== What the task asks ==
Word for word, print out all of the data, omitting every image.

═══ Input data

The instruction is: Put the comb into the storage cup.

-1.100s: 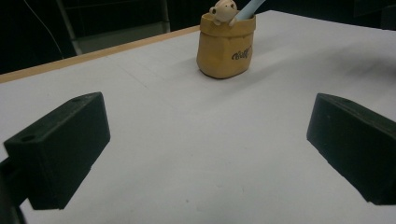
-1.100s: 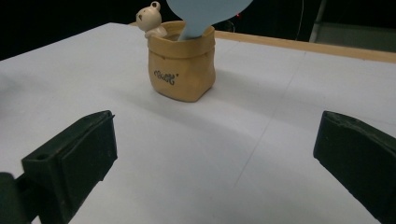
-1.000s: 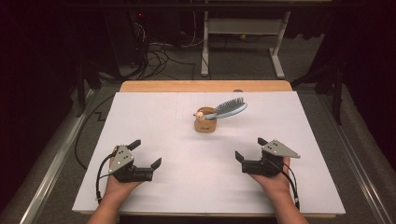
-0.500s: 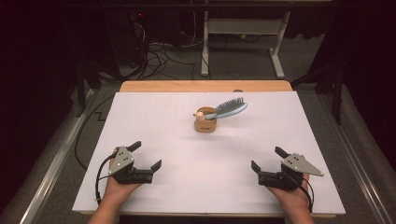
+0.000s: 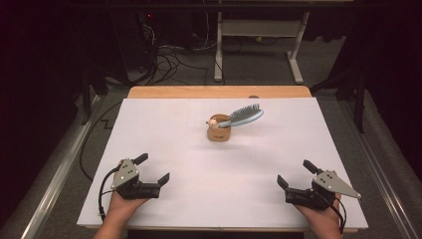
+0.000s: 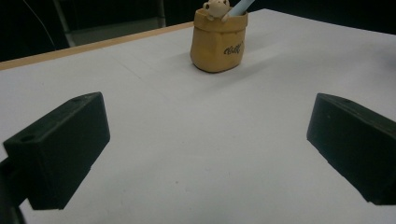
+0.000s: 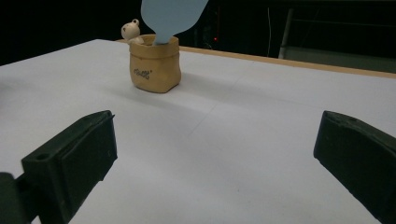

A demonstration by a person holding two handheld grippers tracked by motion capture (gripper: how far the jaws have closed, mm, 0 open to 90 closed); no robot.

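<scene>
High view, left gripper: near the bench's front left corner, held in the person's left hand; jaws spread wide, nothing between them, touching no object.
High view, right gripper: near the front right corner, held in the right hand; jaws spread wide, empty, grey three-cornered plate on top.
High view, bench: white sheet over a wooden top, whose edge shows at the far side.
High view, pot: small tan sack-shaped holder, upright, at mid-bench toward the far side, well apart from both grippers.
High view, hairbrush: pale blue, handle down in the pot, head leaning out to the right; a small bear figure sits at the pot's rim.
Left gripper view: both black jaws far apart, bare white bench between them; pot ahead, above centre, with dark lettering.
Right gripper view: jaws equally wide, holding nothing; pot ahead at upper left, hairbrush rising from it.
</scene>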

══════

== Result below ==
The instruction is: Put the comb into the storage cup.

-1.100s: 
-1.100s: 
-1.000s: 
-0.500s: 
+0.000s: 
+0.000s: 
+0.000s: 

A demonstration by a person holding two handheld grippers tracked by motion capture (gripper: how far the jaws have closed, mm, 0 open to 90 closed); no robot.

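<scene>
High view, left gripper: near the bench's front left corner, held in the person's left hand; jaws spread wide, nothing between them, touching no object.
High view, right gripper: near the front right corner, held in the right hand; jaws spread wide, empty, grey three-cornered plate on top.
High view, bench: white sheet over a wooden top, whose edge shows at the far side.
High view, pot: small tan sack-shaped holder, upright, at mid-bench toward the far side, well apart from both grippers.
High view, hairbrush: pale blue, handle down in the pot, head leaning out to the right; a small bear figure sits at the pot's rim.
Left gripper view: both black jaws far apart, bare white bench between them; pot ahead, above centre, with dark lettering.
Right gripper view: jaws equally wide, holding nothing; pot ahead at upper left, hairbrush rising from it.
</scene>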

Work on this exercise is now finished.